Modificare l’oggetto della realtà con la pittura. L’idea dell’Angelo o della Madonna sono già in noi.

Con l’intervento della pittura il corpo delle donne viene “ri-vestito” di bianco.

Il fondale viene coperto con una pittura blu (a volte rosa) che, come nei fondi degli affreschi antichi, sostituiva l’oro. È l’immersione nell’ideale trascendente.

La testa viene annullata, per sottolineare l’essenza dell’operazione artistica. Non si tratta infatti di un ritratto ma, molto importante, di una operazione concettuale.

Tutti i lavori sono “Senza titolo”. Spesso per semplificare la catalogazione del lavoro viene assegnato all’opera un sottotitolo.

Tutti i lavori sono realizzati su stampe, o su tavole di legno, o su tela.

Scrive nel 2011 Chiara Mari:

L’artista dagli anni Novanta lavora sul riutilizzo di immagini preesistenti, “scarti” della produzione mediatica, che modifica con la sua pittura per attribuirvi un diverso significato, più profondo, spirituale e spesso legato agli episodi del Vangelo.

Il colore è lo strumento principale di questo “rivestimento” letterale e metaforico: un colore che volutamente si distacca dai toni vivi e pieni della pubblicità e che, nella limitazione al blu e al bianco, lascia emergere la sua forte valenza simbolica. Un colore che non viene steso come superficie compatta, ma come velo che copre e allo stesso tempo lascia trasparire. Velato di blu è il volto della donna, velata di bianco la sua figura: il dettaglio della stampa fotografica si perde al di sotto della pittura a rappresentare un voler andare oltre le facili apparenze dell’oggi.

Scrive nel 2000 Elena Di Raddo:

Paracchini un giorno ha deciso “di fare un lavoro che non piacerà a nessuno” perché è un lavoro fuori dal tempo, che aspira più alla lentezza della vita contemplativa che alla frenesia dell’uomo moderno. E così sono nate le sue principesse, le sue madonne, i suoi angeli: creature che vivono nella dimensione dell’arte, che non conoscono la corruzione del tempo, pur provenendo dal tempo presente. Le creature angelicate, quasi stilnoviste, delle piccole tavole di Paracchini sono tratte in realtà da immagini pubblicitarie.
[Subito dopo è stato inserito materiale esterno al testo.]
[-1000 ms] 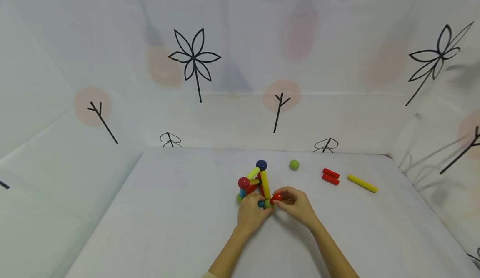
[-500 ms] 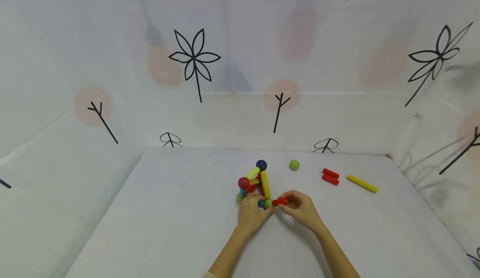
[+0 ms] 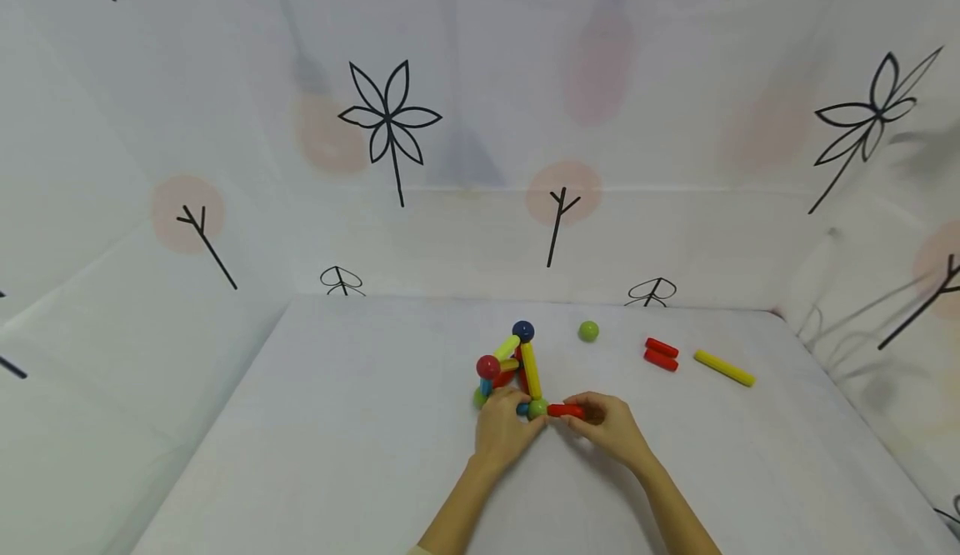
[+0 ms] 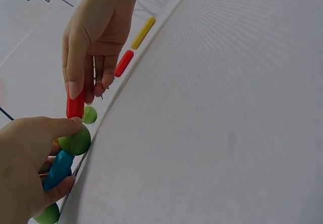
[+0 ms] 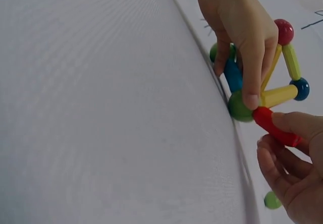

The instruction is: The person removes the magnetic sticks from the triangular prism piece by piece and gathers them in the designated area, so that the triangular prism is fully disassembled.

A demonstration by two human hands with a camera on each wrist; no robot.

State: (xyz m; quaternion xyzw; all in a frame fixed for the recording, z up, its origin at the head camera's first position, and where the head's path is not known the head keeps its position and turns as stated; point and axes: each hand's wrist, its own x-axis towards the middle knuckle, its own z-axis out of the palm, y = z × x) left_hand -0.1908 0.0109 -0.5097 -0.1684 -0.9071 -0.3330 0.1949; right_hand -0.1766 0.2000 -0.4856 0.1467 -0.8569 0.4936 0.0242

L’artista interviene su queste immagini inserendole in uno spazio blu o, talvolta, rosa e procede alla “vestizione” dei corpi delle fanciulle con il colore bianco, un po’ come faceva Yves Klein coprendo la tela e gli oggetti con il blu, ma facendo dell’operazione concettuale solo il punto di partenza di un’azione puramente pittorica. Di questa arte, per qualcuno oramai obsoleta, egli rivaluta il valore antico, quello cioè di trasformare la realtà dotandola di nuova vita e significato.